Everything Has Become New

So if anyone is in Christ, there is a new creation: everything old has passed away; see, everything has become new! All this is from God, who reconciled us to himself through Christ, and has given us the ministry of reconciliation.
(2 Corinthians 5:17-18)


St. Patrick’s Day is almost here! Green beer and Shamrock Shakes for everyone! . . . or is it something more?
Who was Patrick? Hmmm. I sense an inspiring story unfolding!

It was a long time ago . . . over 1,500 years ago! A teenager was kidnapped, taken from his home in southern Britain, and sold into slavery. He was sold to Irish. For six years, he served the pagan and barbaric people who inhabited the island to the North.

As luck – or more accurately, as God – would have it, while laboring in such a forsaken place, he converted to Christianity. Amongst his fellow sisters and brothers in Christ, he earned a reputation as a zealous evangelist. Like anyone who longed for freedom, he looked for an opportunity to escape.


The opportunity came one dark night. Patrick escaped and successfully returned home. There, he entered full-time church work – not holding back his witness to Jesus as the Way, the Truth and the Life.


God began pointing Patrick toward the pagan, warlike people that put him in chains. It became clear that it was time to return to Ireland and witness to the people from whom he had escaped slavery 25 years earlier.


Surprisingly, he bore no anger toward them. Instead, he longed for them to embrace the freedom he experienced in Christ. He preached to pagans and instructed Christian believers. He discipled them to the point of ordaining them as clergy.


Patrick wrote, “Daily I expect to be murdered or betrayed or reduced to slavery if the occasion arises . . . But I fear nothing, because of the promises of heaven.”


The consequences of Patrick responding to God are amazing. Common people – both men and women – were taught to read – the Bible being the main textbook.


Women were given equal honor with men. In fifth-century, women were property. It wasn’t unusual for a daughter to be sold or to be used to make an alliance with another clan as part of an arranged marriage. Patrick upset a number of the social elite, as he taught women they had a choice as human beings made in God’s image – to the point they could be “virgins for Christ”. This kind of freedom for women was unthinkable. Women fully embraced it – to the outrage of many men who believed Patrick was taking away their prized possessions.


Take note: We usually reduce such matters to “social issues.” But what went on then and how we should see it now is God calling us to restore human dignity through helping people return to and connect with God.
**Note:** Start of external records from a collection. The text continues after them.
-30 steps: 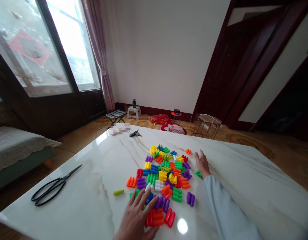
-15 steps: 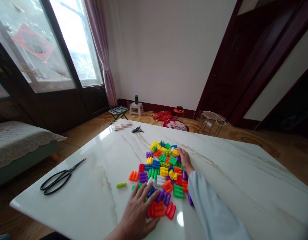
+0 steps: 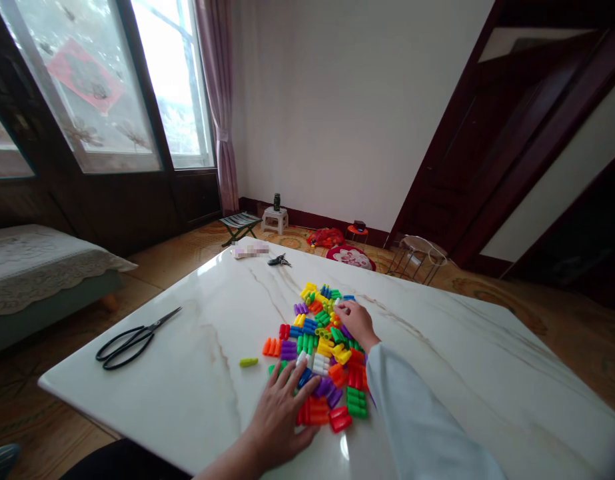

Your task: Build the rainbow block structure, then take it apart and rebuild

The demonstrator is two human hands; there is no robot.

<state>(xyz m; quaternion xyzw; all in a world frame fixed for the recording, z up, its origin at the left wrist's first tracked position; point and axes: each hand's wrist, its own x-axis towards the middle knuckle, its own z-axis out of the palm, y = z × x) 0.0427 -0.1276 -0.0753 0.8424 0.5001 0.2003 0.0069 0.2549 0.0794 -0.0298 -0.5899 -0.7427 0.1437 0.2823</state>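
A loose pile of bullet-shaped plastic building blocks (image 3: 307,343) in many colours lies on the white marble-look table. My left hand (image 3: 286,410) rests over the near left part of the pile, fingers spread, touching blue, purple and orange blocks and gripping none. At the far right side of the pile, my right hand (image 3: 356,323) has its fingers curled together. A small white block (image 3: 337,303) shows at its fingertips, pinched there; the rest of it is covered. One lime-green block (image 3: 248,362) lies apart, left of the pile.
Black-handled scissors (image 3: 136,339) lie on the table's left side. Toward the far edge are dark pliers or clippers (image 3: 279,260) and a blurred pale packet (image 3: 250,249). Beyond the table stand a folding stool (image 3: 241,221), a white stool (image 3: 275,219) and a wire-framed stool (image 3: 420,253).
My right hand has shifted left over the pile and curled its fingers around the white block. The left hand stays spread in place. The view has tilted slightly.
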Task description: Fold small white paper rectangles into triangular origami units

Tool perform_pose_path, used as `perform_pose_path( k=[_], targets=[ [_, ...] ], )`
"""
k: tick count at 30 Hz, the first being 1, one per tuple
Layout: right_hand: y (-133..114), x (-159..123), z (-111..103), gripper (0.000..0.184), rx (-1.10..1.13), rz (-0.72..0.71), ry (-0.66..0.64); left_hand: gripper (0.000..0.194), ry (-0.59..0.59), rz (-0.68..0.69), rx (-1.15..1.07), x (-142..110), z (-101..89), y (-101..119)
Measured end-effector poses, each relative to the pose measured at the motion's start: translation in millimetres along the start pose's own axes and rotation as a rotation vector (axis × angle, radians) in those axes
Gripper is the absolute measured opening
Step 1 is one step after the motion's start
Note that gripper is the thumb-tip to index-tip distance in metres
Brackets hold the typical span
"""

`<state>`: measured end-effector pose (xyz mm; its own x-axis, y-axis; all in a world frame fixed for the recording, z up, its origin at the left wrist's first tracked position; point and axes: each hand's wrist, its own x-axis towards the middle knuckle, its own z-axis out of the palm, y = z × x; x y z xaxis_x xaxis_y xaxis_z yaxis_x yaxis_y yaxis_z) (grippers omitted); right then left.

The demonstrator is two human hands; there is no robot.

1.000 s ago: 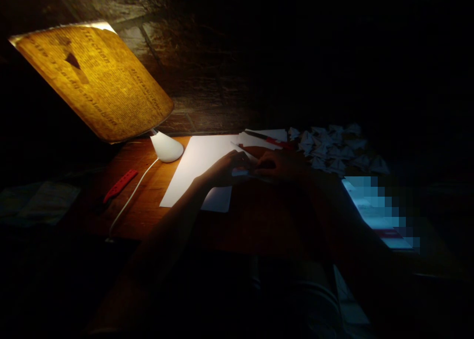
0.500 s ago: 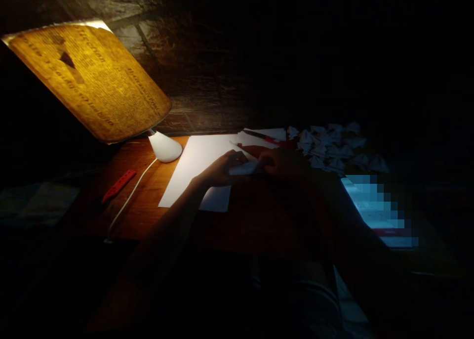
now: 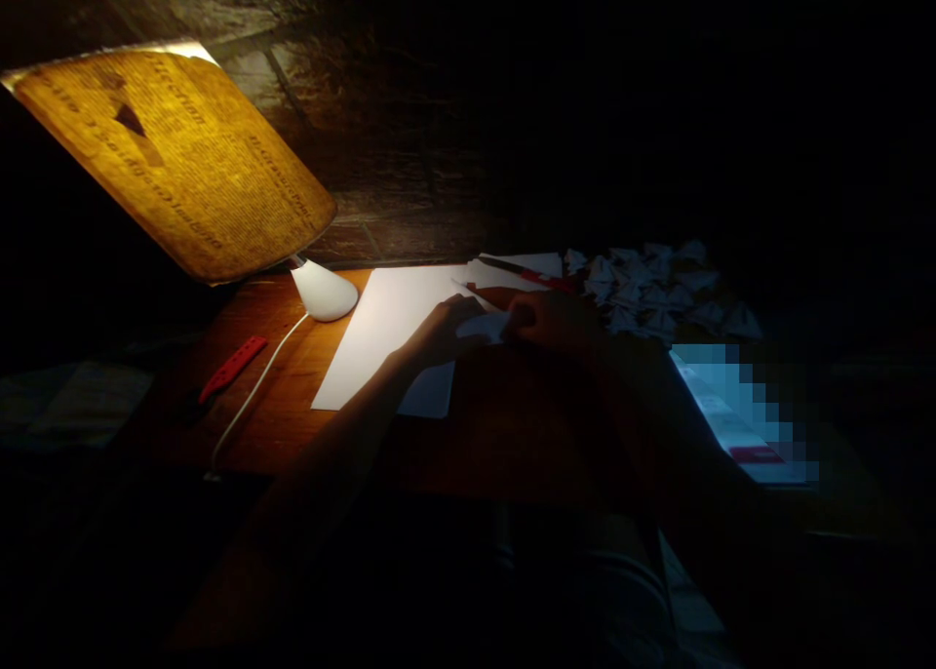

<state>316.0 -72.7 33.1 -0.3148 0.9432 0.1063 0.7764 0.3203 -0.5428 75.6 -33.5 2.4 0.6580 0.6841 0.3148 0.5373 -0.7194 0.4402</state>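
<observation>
In a dark room lit by one lamp, both my hands meet over the wooden table (image 3: 504,435). My left hand (image 3: 443,333) and my right hand (image 3: 552,320) pinch a small white paper piece (image 3: 484,327) between their fingers, just above the table. A large white sheet (image 3: 387,328) lies flat under and left of my left hand. Behind my right hand sits a pile of several small folded white paper pieces (image 3: 654,294).
A white desk lamp (image 3: 324,291) with a paper-covered shade (image 3: 172,157) stands at the back left, its cable running forward. A red strip (image 3: 232,367) lies left of the cable. More paper slips and a red pen (image 3: 530,275) lie behind my hands. A lit screen (image 3: 738,406) glows right.
The small paper piece has been lifted slightly off the table and my hands have drawn closer together around it. The view has shifted a little.
</observation>
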Motion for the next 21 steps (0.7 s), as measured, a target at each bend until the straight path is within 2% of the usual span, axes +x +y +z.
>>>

Within decades, the Body of Christ was thriving as churches grew in numbers. Not a century would pass before these churches were sending missionaries into the rest of Europe. Patrick’s life is an illustration of how God works through common people – and how God prospers every effort to help even the most hopeless people return to Him.
So there is more to this story than green beer. It’s the story of God leading hopeless people home. As we read in 2 Corinthians: [God] “has given us the ministry of reconciliation” – being a bridge between God and someone else.
Tell the story! Don’t reduce Patrick to leprechauns, and shamrocks. Be inspired to be part of God’s work of reconciling the world to Himself! Let us all Keep and Live the Faith!